(Items from a dataset)
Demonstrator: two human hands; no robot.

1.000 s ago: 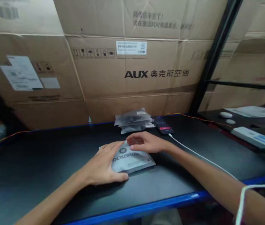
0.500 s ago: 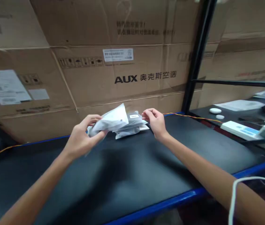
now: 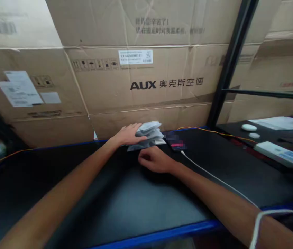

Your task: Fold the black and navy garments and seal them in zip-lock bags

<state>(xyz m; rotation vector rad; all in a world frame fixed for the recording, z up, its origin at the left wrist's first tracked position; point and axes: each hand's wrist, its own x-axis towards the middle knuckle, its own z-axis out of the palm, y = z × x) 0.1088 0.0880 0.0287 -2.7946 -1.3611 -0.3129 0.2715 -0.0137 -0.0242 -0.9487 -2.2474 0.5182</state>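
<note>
Near the back of the black table (image 3: 146, 197) lies a small stack of clear plastic packets (image 3: 150, 134), one on top of another. My left hand (image 3: 129, 134) holds the stack's left side, its thumb low and its fingers at the upper packet (image 3: 148, 127). What is inside the packets cannot be made out. Just in front of the stack, my right hand (image 3: 156, 159) rests low over the table, its fingers curled into a loose fist with nothing visible in them. A phone (image 3: 176, 143) lies to the right of the stack, a white cable (image 3: 213, 178) plugged into it.
Large cardboard boxes (image 3: 110, 90) stand right behind the table. A black metal post (image 3: 231, 65) rises at the back right. On the right surface are a white round object (image 3: 249, 127) and a white box-shaped device (image 3: 278, 152). Blue edging (image 3: 182, 228) runs along the front.
My left hand has moved right and brought its packet onto the stack. The right hand has come left and nearer to me, curling closed. The phone has come into view.
</note>
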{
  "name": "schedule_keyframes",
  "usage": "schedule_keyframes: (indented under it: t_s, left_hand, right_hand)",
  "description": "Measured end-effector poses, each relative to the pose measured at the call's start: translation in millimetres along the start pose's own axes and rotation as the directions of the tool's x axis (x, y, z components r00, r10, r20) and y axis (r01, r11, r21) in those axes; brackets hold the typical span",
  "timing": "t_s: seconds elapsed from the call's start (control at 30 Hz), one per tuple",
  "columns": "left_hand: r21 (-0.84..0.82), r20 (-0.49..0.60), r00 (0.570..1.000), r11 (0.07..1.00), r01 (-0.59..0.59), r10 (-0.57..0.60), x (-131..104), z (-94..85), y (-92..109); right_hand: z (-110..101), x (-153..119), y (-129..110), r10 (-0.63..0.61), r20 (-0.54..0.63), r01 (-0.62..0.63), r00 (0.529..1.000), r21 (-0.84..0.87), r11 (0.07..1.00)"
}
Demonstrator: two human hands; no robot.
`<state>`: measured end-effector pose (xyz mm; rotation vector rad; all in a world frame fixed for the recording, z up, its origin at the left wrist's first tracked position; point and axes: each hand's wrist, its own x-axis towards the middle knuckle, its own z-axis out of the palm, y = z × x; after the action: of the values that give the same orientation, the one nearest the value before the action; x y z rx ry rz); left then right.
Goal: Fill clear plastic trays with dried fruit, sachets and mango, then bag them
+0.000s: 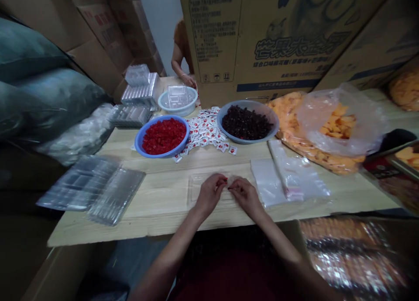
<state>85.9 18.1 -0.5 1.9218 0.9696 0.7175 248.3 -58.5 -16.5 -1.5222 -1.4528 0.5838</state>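
Observation:
Both hands are over a clear plastic tray (pixel 194 188) that lies on the table near its front edge. My left hand (pixel 209 192) is closed in a pinch, with a small red piece (pixel 225 180) at its fingertips. Beside it, my right hand (pixel 246 195) pinches a small dark piece (pixel 229 187). The fingertips of the two hands are close together. Beyond them stand a blue bowl of red pieces (pixel 163 137) and a bowl of dark, raisin-like pieces (pixel 247 122). Small white sachets with red print (pixel 207 128) lie heaped between these bowls.
Stacked clear trays (pixel 114 192) lie at the left, with more trays (pixel 140 91) behind. Clear plastic bags (pixel 271 178) lie right of my hands. A large bag of orange chips (pixel 294 122) is beyond. Large cartons (pixel 262 43) wall the back; another person's hand (pixel 189 81) shows behind them.

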Motion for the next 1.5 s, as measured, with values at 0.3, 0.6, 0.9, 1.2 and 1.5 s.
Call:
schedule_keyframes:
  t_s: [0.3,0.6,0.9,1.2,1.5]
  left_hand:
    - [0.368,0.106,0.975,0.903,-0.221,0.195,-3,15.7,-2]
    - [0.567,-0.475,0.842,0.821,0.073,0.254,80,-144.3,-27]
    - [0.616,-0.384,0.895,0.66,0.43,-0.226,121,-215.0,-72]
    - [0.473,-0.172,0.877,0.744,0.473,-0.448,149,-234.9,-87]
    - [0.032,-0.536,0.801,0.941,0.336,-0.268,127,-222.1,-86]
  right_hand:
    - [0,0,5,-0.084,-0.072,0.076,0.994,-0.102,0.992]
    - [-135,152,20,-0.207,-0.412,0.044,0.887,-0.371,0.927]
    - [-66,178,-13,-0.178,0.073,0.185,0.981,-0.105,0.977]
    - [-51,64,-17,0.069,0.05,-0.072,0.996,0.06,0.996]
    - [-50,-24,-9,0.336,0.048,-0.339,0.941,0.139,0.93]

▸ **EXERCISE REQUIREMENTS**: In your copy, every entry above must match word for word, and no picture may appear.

▸ **RESPONSE**:
Demonstrator: two human hands; no robot.

1.000 s ago: 
0.500 s ago: 
now: 

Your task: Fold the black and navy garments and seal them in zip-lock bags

<state>(xyz m; rotation vector rad; all in a world frame fixed for the recording, z up, its origin at the left wrist's first tracked position; point and axes: each hand's wrist, its own x-axis towards the middle knuckle, its own z-axis out of the palm, y = z × x) 0.1088 0.0880 0.0287 -2.7946 -1.3611 -0.3129 0.2715 -0.0137 -0.0242 -0.9487 -2.2474 0.5182</state>
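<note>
Near the back of the black table (image 3: 146, 197) lies a small stack of clear plastic packets (image 3: 150, 134), one on top of another. My left hand (image 3: 129, 134) holds the stack's left side, its thumb low and its fingers at the upper packet (image 3: 148, 127). What is inside the packets cannot be made out. Just in front of the stack, my right hand (image 3: 156, 159) rests low over the table, its fingers curled into a loose fist with nothing visible in them. A phone (image 3: 176, 143) lies to the right of the stack, a white cable (image 3: 213, 178) plugged into it.
Large cardboard boxes (image 3: 110, 90) stand right behind the table. A black metal post (image 3: 231, 65) rises at the back right. On the right surface are a white round object (image 3: 249, 127) and a white box-shaped device (image 3: 278, 152). Blue edging (image 3: 182, 228) runs along the front.
My left hand has moved right and brought its packet onto the stack. The right hand has come left and nearer to me, curling closed. The phone has come into view.
</note>
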{
  "name": "schedule_keyframes",
  "usage": "schedule_keyframes: (indented under it: t_s, left_hand, right_hand)",
  "description": "Measured end-effector poses, each relative to the pose measured at the call's start: translation in millimetres along the start pose's own axes and rotation as the directions of the tool's x axis (x, y, z components r00, r10, r20) and y axis (r01, r11, r21) in those axes; brackets hold the typical span",
  "timing": "t_s: seconds elapsed from the call's start (control at 30 Hz), one per tuple",
  "columns": "left_hand: r21 (-0.84..0.82), r20 (-0.49..0.60), r00 (0.570..1.000), r11 (0.07..1.00), r01 (-0.59..0.59), r10 (-0.57..0.60), x (-131..104), z (-94..85), y (-92..109); right_hand: z (-110..101), x (-153..119), y (-129..110), r10 (-0.63..0.61), r20 (-0.54..0.63), r01 (-0.62..0.63), r00 (0.529..1.000), r21 (-0.84..0.87), r11 (0.07..1.00)"
}
Demonstrator: two human hands; no robot.
`<state>`: measured end-effector pose (xyz mm; rotation vector rad; all in a world frame fixed for the recording, z up, its origin at the left wrist's first tracked position; point and axes: each hand's wrist, its own x-axis towards the middle knuckle, its own z-axis out of the palm, y = z × x; after the action: of the values that give the same orientation, the one nearest the value before the action; x y z rx ry rz); left then right.
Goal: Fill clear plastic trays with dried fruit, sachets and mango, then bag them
+0.000s: 
<state>85.9 18.1 -0.5 1.9218 0.9696 0.7175 248.3 -58.5 -16.5 -1.5222 -1.4528 0.5838</state>
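Observation:
Both hands are over a clear plastic tray (pixel 194 188) that lies on the table near its front edge. My left hand (pixel 209 192) is closed in a pinch, with a small red piece (pixel 225 180) at its fingertips. Beside it, my right hand (pixel 246 195) pinches a small dark piece (pixel 229 187). The fingertips of the two hands are close together. Beyond them stand a blue bowl of red pieces (pixel 163 137) and a bowl of dark, raisin-like pieces (pixel 247 122). Small white sachets with red print (pixel 207 128) lie heaped between these bowls.
Stacked clear trays (pixel 114 192) lie at the left, with more trays (pixel 140 91) behind. Clear plastic bags (pixel 271 178) lie right of my hands. A large bag of orange chips (pixel 294 122) is beyond. Large cartons (pixel 262 43) wall the back; another person's hand (pixel 189 81) shows behind them.
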
Motion for the next 1.5 s, as measured, with values at 0.3, 0.6, 0.9, 1.2 and 1.5 s.
Call:
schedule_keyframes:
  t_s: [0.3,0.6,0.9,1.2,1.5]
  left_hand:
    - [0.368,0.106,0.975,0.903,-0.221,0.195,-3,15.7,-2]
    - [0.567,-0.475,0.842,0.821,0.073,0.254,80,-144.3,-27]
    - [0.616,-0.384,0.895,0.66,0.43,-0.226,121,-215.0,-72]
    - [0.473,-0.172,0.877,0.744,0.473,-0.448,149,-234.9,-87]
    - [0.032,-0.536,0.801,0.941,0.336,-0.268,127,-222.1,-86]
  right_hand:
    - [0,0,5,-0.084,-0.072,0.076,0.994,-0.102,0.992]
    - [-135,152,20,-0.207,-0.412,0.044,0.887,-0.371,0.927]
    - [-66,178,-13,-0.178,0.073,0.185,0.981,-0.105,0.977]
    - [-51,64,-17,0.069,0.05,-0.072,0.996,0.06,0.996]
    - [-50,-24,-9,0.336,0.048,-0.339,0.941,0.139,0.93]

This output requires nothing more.